This beautifully written, Pulitzer prize winning, very detailed and LONG (764 pages plus 150 pages of endnotes) biography is a tour de force. It really captures Douglass’ words and persona, as well as the whole sweep of the time period, putting a lot of random, disparate parts of the story of abolition into place for me. I give it four stars only because it was so much to digest, and I honestly started to flag by the end. My admiration of Douglass, however, has increased on all this close inspection.
Douglass educated himself, and made a dramatic escape from slavery, to become one of the greatest orators in that ever lived. He was literally the most photographed American in the nineteenth century. He was tremendously devout, and invoked scathing logic, ironic humor, and forceful Scripture in his speeches, many of which are included in this text. One reviewer called his oratorical style a combination of Martin Luther King and Trevor Noah, and that sounds about right to me. Best of all, Douglass always conveyed to his audiences the hope that America was capable of positive change. That is a message that I too, 125 years later, am very glad to hear.
Douglass refused to participate in the armed insurrection planned at Harpers Ferry in 1859 by his friend John Brown, knowing that slavery could only be abolished with governmental backing.

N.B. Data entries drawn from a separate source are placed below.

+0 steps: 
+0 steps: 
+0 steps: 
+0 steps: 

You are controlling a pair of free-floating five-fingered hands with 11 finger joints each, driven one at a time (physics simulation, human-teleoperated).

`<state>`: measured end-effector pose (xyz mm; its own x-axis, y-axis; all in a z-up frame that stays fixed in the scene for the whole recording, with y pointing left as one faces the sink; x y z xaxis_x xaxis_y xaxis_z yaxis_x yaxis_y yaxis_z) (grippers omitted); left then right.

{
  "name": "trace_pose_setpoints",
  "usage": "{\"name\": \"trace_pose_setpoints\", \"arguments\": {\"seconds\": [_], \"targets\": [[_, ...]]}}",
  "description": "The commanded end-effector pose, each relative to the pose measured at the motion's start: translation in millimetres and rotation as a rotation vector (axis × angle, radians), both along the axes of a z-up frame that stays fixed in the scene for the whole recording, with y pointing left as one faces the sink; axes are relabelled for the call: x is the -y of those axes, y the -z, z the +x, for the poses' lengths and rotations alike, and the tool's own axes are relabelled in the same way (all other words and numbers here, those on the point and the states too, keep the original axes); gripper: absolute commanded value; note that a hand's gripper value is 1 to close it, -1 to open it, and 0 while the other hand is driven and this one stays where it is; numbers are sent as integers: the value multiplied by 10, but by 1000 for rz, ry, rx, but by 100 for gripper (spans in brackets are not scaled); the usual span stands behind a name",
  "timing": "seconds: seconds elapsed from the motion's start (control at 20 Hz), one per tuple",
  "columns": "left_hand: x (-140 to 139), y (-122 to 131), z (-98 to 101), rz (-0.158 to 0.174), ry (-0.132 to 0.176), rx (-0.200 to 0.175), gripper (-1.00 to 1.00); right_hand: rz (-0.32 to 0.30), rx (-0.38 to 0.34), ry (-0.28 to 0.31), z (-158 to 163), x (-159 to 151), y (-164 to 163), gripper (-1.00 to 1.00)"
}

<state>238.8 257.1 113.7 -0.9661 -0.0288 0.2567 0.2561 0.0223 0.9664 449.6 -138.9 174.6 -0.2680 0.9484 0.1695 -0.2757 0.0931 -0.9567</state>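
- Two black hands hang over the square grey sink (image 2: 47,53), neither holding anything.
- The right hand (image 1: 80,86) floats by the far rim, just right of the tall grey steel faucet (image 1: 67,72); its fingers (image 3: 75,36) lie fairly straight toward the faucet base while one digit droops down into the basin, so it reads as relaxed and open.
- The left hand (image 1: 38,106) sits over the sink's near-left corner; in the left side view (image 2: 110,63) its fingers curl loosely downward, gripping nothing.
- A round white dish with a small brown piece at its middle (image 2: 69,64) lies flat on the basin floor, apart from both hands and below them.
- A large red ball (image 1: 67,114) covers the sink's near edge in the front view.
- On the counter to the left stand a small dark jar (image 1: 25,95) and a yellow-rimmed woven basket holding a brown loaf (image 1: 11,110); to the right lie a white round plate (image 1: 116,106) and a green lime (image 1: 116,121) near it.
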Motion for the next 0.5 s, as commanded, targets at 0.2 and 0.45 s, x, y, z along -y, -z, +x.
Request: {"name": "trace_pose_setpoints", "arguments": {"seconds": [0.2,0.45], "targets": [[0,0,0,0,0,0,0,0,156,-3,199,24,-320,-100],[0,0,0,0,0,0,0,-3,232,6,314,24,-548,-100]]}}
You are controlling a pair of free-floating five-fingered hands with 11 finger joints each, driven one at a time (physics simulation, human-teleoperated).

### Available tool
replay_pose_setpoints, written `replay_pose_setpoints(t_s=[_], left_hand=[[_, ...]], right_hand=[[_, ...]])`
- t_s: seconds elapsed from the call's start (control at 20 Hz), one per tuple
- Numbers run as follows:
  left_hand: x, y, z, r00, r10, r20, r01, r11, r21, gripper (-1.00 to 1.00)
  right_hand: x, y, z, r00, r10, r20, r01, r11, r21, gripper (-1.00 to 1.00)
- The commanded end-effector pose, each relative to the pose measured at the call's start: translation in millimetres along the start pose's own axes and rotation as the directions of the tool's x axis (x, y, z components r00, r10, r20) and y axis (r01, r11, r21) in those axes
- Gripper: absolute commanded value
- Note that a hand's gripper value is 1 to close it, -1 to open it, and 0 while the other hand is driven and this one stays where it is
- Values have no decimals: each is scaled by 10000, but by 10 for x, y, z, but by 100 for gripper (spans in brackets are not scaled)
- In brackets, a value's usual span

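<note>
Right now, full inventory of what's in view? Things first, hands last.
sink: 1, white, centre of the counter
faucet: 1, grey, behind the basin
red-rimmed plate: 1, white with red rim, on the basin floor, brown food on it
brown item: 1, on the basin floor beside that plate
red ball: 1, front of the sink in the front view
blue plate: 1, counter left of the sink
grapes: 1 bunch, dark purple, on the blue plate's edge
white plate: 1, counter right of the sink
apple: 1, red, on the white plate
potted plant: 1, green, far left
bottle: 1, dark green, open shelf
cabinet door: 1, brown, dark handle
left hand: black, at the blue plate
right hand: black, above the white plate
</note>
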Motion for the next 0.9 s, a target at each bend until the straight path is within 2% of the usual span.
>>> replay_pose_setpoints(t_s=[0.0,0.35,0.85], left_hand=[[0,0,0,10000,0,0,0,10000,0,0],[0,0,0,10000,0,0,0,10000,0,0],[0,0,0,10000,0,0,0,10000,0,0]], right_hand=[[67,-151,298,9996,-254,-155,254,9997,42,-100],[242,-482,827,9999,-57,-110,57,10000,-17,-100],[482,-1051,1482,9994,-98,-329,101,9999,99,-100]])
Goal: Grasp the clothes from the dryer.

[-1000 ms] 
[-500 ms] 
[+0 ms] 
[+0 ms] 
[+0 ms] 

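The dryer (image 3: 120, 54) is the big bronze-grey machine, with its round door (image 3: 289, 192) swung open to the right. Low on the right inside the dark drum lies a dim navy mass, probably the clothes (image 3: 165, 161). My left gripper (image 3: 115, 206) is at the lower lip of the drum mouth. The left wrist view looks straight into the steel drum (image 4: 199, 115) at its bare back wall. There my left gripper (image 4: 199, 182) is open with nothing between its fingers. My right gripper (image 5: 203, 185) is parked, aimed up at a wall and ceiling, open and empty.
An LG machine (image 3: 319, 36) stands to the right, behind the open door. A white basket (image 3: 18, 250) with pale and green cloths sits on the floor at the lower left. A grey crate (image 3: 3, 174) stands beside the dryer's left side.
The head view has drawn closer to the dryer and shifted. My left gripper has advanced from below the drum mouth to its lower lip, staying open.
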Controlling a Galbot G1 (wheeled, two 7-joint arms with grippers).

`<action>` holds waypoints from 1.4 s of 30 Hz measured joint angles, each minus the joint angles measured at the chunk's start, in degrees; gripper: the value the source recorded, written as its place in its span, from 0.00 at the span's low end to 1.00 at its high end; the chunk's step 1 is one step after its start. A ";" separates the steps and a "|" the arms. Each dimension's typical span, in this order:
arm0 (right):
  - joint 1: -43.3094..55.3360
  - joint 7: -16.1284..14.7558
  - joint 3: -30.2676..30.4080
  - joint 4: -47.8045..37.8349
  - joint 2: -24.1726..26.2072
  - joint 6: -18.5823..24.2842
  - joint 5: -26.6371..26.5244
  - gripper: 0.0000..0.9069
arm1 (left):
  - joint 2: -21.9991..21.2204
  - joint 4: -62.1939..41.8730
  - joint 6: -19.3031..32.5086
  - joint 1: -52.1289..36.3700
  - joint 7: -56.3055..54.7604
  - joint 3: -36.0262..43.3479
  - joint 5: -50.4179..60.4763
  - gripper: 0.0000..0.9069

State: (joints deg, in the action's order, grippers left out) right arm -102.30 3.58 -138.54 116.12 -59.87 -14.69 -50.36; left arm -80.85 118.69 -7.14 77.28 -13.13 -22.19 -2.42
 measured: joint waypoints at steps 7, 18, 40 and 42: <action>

He also knew that it would be a long path to equality, and that the ending of slavery was only a first, obvious step. He knew the rest of the fight would be even harder. He championed civil rights his whole life, motivating and encouraging the next generation to be active in a struggle that is still ongoing to this day.
Most interesting in this biography was the Lincoln/Douglass relationship, which evolved greatly over time. Early on, which I didn’t know, Lincoln was in favor of colonization, which was a plan to end slavery by shipping off all the blacks to someplace else, like Barbados. Lincoln thought this necessary, quite presciently and sadly, because he did not think white people would be open to assimilating the blacks. Douglas, rightly and staunchly, opposed colonization, knowing we’d have to face and wade through the long hard road to equality, step by difficult step. In their first meeting, Lincoln invited Douglas to the White House to help his colonization scheme, and did all the talking with no listening. In their last meeting, after Lincoln’s second inaugural and shortly before his assassination, Lincoln did the listening, saying to Douglas,“There is no man in the country whose opinion I value more than yours.”
Though married over 40 years, Douglass never mentions his wife by name in any of his three autobiographies, which seems odd. She was uneducated and not really a partner for Douglass in all areas of his life. Admittedly, her principle attraction when Douglass married her was that she was free when he was not. Later, another more educated woman, a groupie of Douglass’s, who worked with him, lived with Douglass and his wife off and on for 20 years. This peculiar arrangement set many tongues to wagging, but there is no evidence that their relationship was ever consummated, let alone that this was the threesome many people insinuate.
Douglass was a commanding presence and had women everywhere fawning over him, but I come away from this biography not at all convinced that Douglass was the philanderer people assume him to have been. Women did help him at every turn in his mission, much more than men did. This was unusual, especially for the time, mostly because white men wouldn’t have needed that kind of help, and did not accept women as valuable assets or equals. When Douglass’s wife died, he deeply mourned her. His second wife was white and a complete partner for him in every way, but this racially mixed marriage was also shocking to folks, adding to the perception that he used the opposite sex.
This biography was certainly “warts and all,” but those who refuse to esteem this amazing man on the grounds that he was a womanizer, should know that under closer scrutiny, I believe those accusations are unfounded. I feel Douglass was no more imperfect than most of us, and far more exceptional than many of us.
Frederick Douglas:Prophet of Freedom is too long, overly meticulous, and written by a white Yale professor. Not all parts of it are necessary, but it is exceptional reading about pivotal figure, who is complicated, dynamic, profound, and doggedly in pursuit of equality and justice. This biography is a monumental, powerful portrait of a self-made hero who rose to the biggest challenge of his time. Can the same be said of us?
If you want to understand the roots of the Black Lives Matters movement, I recommend diving deep into this huge tome. I’m glad I did, even though I confess some relief to be done with it!